Network Brouhaha

Networking, Cloud, Automation, Infrastructure, Containers and General Geekery

Simple cloud automation with vCD, Terraform, ZeroTier and Slack

Earlier this month I had the opportunity to present at the Lexington VMUG on cloud automation. I used this opportunity to pull together a few tools I had been experimenting with and combine them for a simple cloud automation example.

Goal

My goal with this demo was to deploy a VM in vCloud Director and automate network connectivity via ZeroTier. During testing I decided to include Slack so I could monitor the progress of my scripts. I chose ZeroTier for connectivity because of it’s simplicity. Different cloud providers handle connectivity in different ways. For example, vCD defaults to a “deny any any” firewall ruleset, making it a good fit for ZeroTier. You should follow the best practices of your cloud provider if you’re trying this on your own.

Tools used

  • VMware vCloud Director - VMware’s public cloud solution for service providers in the VMware Cloud Provider Program. We have vCD 9.0 installed in our lab at work, which is where I developed this automation.
  • HashiCorp Terraform - An open source tool written in Go, Terraform allows users to define infrastructure as code. Many public cloud providers are supported in Terraform, as well as on prem infrastructure like vSphere.
  • ZeroTier - “ZeroTier delivers the capabilities of VPNs, SDN, and SD-WAN with a single system. Manage all your connected resources across both local and wide area networks as if the whole world is a single data center.” In other words: simple, free1, fast2 VPN.
  • Slack - This cloud based collaboration tool is an easy way to get feedback from cloud-based infrastructure. Slack’s free tier is great for testing simple automation and receiving notifications from your test/dev projects.
  • GitHub - I’m hosting scripts on GitHub, but any web host could fill this need. If you choose another host, you should still use Git for version control.

Prerequisites

Prior to my demo I had installed Terraform and the ZeroTier client on my laptop, created a Linux template in vCD, configured Slack with incoming web-hooks, and uploaded my ZeroTier install script to GitHub. My vCD Org VDC is already configured to allow outbound internet traffic. Sanitized versions of my Terraform files are below.

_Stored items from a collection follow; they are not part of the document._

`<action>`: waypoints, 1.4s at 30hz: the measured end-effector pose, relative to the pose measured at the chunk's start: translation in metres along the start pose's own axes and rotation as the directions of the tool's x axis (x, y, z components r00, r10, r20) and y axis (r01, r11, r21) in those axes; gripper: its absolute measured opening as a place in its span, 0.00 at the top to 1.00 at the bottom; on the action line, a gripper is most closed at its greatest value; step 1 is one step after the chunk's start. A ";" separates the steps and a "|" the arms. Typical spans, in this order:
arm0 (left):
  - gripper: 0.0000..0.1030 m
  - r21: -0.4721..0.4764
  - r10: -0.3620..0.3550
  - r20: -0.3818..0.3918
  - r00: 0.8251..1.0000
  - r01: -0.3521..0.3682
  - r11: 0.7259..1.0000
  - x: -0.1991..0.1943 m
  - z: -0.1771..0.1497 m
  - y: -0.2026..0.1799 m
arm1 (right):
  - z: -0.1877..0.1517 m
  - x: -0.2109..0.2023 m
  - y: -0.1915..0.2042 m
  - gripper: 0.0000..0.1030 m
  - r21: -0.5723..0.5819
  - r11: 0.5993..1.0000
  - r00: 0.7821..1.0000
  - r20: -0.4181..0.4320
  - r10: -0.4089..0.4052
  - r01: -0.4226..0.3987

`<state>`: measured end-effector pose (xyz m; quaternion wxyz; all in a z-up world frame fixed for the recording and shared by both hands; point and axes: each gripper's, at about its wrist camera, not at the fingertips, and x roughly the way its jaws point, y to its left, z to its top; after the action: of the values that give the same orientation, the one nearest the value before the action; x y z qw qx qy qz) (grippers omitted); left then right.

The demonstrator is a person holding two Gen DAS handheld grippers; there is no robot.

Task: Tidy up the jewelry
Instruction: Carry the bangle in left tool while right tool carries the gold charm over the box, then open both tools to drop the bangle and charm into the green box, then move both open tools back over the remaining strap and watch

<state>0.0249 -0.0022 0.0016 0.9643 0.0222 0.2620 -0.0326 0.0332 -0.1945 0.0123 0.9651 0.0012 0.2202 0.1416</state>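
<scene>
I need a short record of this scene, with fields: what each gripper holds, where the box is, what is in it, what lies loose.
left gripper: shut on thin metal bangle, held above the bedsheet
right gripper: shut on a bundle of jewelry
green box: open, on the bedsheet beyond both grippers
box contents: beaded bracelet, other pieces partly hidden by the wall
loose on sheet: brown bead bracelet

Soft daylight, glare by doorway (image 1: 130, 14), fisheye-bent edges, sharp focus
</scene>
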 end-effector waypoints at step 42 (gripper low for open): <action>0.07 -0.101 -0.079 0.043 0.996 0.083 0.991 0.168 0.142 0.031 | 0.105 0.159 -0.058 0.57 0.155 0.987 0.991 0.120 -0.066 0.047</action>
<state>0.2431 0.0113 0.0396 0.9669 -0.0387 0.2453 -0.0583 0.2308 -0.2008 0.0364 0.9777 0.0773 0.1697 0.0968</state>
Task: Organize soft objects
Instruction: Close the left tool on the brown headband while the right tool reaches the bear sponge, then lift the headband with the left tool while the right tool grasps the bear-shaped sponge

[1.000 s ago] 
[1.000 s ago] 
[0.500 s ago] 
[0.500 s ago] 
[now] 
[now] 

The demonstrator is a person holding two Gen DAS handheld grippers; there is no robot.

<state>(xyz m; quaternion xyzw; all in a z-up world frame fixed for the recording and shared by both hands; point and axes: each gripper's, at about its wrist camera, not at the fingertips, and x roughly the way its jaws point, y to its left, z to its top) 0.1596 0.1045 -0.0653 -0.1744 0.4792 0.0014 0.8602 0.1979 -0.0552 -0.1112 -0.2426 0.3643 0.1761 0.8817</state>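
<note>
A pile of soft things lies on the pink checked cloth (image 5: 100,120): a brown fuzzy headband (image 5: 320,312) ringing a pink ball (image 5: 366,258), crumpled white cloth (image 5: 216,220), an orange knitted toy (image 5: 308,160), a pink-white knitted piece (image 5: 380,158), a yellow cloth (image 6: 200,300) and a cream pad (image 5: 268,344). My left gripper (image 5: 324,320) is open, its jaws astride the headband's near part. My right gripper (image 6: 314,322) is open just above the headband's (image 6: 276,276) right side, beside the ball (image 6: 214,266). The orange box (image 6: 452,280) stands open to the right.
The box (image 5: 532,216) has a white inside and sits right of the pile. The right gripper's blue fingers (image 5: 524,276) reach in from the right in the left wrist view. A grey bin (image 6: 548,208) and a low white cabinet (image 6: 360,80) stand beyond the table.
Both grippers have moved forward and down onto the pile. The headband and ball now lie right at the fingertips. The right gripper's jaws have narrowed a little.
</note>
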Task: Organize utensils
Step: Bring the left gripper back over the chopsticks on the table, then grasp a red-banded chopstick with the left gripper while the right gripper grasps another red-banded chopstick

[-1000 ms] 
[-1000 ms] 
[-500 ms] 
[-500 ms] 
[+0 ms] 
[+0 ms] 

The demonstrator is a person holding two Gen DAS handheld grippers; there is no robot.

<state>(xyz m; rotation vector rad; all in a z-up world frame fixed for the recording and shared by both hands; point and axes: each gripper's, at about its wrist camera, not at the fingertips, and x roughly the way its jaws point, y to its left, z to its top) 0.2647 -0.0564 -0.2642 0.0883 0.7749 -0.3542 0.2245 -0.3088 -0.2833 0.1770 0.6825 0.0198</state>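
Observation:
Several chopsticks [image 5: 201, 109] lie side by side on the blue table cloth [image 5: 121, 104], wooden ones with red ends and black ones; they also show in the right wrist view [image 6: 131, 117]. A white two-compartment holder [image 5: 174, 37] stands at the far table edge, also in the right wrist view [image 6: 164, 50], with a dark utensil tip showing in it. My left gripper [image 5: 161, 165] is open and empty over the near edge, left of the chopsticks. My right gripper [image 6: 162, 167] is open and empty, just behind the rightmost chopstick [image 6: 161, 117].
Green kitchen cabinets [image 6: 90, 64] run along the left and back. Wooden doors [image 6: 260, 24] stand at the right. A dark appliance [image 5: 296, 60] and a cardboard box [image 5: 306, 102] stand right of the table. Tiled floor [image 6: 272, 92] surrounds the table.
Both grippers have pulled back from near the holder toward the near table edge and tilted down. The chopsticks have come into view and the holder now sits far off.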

vCD Terraform configuration - labvcd.tf:

provider "vcd" {
  user                 = "[username]"
  password             = "[password]"
  org                  = "[org name]"
  url                  = "[vCD URL]/api"
  vdc                  = "[org VDC name]"
  allow_unverified_ssl = "true"
}

Terraform syntax to clone a linux template - tf-demo.tf:

data "template_file" "init" {
  template = "${file("${path.cwd}/setup.sh")}"

  vars {
    ztnetwork   = "[ZeroTier Network ID]"
    ztapi       = "[ZeroTier API Key]"
    slack_webhook_url = "[Slack Webhook URL]"
  }
}

resource "vcd_vapp" "tf-demo" {
  name		= "tf-demo"
  power_on     	= "false"
  network_name 	= "[Org VCD network name]"
  ip            = "allocated"
  catalog_name  = "[Catalog name]"
  template_name = "[Template name]"
  memory        = 4096
  cpus          = 1  
  initscript    = "${data.template_file.init.rendered}"
}

The initscript line tells Terraform to parse setup.sh (below), and sets the contents as the guest customization init script.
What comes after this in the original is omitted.